11. It's OK to not be anxiously involved in something meaningful every minute of every day. Relax more. Go with the flow more. Look for and embrace serendipity more. (And refer back to #5.)
12. Don't get on the computer after the kids are in bed. If I do, I'll inevitably get sucked into something and won't have any quality time with my husband or time to read or do other things that ultimately are much more important than squeezing in one more reply to an email or one more fix on the website. Then when I'm tired, I'll start doing things that aren't even productive at all like shopping online for something I don't really need or looking at blogs I don't really care about. Do what I need to do on the computer while the kids are at school then be DONE for the day.
13. Do the first things first. I often do the second or third or tenth priority things first. Then the first things don't get done. When I take time the night before to plan three top-priority things for each day, one for work, one for my family, one for myself and do those three things first, everything just works so much better. (Whole article about that here.)
14. Read scriptures and write in scripture journal daily. I've been a serious slacker lately, reading just a verse or two each night.
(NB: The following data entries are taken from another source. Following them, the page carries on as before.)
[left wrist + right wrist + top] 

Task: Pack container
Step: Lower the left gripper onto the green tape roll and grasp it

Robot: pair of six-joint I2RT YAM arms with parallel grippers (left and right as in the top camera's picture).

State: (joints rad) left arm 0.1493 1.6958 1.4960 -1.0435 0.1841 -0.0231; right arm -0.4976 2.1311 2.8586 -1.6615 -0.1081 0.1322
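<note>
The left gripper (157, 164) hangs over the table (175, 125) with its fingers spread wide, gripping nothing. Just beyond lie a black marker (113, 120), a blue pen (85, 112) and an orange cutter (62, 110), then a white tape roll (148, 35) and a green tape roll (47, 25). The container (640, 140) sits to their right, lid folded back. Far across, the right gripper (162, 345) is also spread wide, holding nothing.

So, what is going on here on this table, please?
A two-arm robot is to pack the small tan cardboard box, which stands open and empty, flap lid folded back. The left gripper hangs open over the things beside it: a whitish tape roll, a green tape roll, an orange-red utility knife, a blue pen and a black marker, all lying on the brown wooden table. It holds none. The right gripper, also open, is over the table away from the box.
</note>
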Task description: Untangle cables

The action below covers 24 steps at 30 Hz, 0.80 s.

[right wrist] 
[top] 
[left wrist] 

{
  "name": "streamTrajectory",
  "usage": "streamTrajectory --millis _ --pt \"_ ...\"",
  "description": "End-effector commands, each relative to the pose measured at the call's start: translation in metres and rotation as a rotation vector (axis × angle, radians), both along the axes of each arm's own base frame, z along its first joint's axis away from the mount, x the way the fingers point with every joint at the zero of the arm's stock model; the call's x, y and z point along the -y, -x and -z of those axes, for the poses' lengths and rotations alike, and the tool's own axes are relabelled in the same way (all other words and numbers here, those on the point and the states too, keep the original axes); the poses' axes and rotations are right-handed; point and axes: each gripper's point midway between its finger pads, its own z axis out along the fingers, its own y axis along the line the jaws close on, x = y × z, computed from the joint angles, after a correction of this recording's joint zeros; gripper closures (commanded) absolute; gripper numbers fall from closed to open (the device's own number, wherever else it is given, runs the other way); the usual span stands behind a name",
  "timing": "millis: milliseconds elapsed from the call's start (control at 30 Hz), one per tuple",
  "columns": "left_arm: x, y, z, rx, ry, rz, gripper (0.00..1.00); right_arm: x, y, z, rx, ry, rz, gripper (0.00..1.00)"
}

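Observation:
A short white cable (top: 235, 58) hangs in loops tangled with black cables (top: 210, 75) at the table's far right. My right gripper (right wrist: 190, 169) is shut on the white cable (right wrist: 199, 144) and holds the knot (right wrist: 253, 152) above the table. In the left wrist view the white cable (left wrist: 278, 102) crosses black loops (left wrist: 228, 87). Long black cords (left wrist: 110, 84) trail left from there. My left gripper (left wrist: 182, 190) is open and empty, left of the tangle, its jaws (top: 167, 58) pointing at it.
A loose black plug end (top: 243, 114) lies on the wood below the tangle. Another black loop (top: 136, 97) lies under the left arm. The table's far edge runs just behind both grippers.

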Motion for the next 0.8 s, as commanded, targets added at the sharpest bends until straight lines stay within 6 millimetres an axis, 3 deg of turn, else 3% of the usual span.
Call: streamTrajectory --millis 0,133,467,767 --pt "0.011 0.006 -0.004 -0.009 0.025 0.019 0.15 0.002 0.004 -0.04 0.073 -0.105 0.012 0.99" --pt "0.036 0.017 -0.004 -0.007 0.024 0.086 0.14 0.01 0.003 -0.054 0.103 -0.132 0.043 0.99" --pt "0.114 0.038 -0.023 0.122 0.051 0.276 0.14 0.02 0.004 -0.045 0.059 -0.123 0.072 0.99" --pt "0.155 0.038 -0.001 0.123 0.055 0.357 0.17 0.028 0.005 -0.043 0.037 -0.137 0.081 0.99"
My life goes better and I find beautiful stuff when I read diligently and look for what the Lord really wants to tell me each night in the scriptures, then write a couple lines in my scripture journal about the messages I received. (See scripture challenge posts - tagged on right - will get back on track with these!)
15. I learned a lot about marriage this year - and I'm going to re-read this post that I wrote on our last anniversary regularly so I don't have to keep learning these things.
16. I have some really great kids and I'm often too hard on them. My parenting mantra for the last part of 2012 became "Raise the Praise, Minimize the Criticize" - but I need to embrace this mantra more completely.
17. When I'm feeling anxious and overwhelmed, meditation can really help. If I close my eyes, totally relax and say my favorite scripture - Psalm 23 - over in my head for about 10 minutes, I feel remarkably more calm and ready to face the world.
18. Things always get better. Sooner or later. Even when things seem impossible, things work out OK. Stop doubting. Stop relying so much on my own power and possibilities. Have more faith and trust.
19. The house will never be completely clean. Parts may be clean. Clutter can be kept under control and basic cleanliness can be achieved with daily 5-minute tasks done by all family members. But a fully clean and organized house is just never going to happen. And that's OK.
20. I have a really good life. I am blessed. God is good. All is well.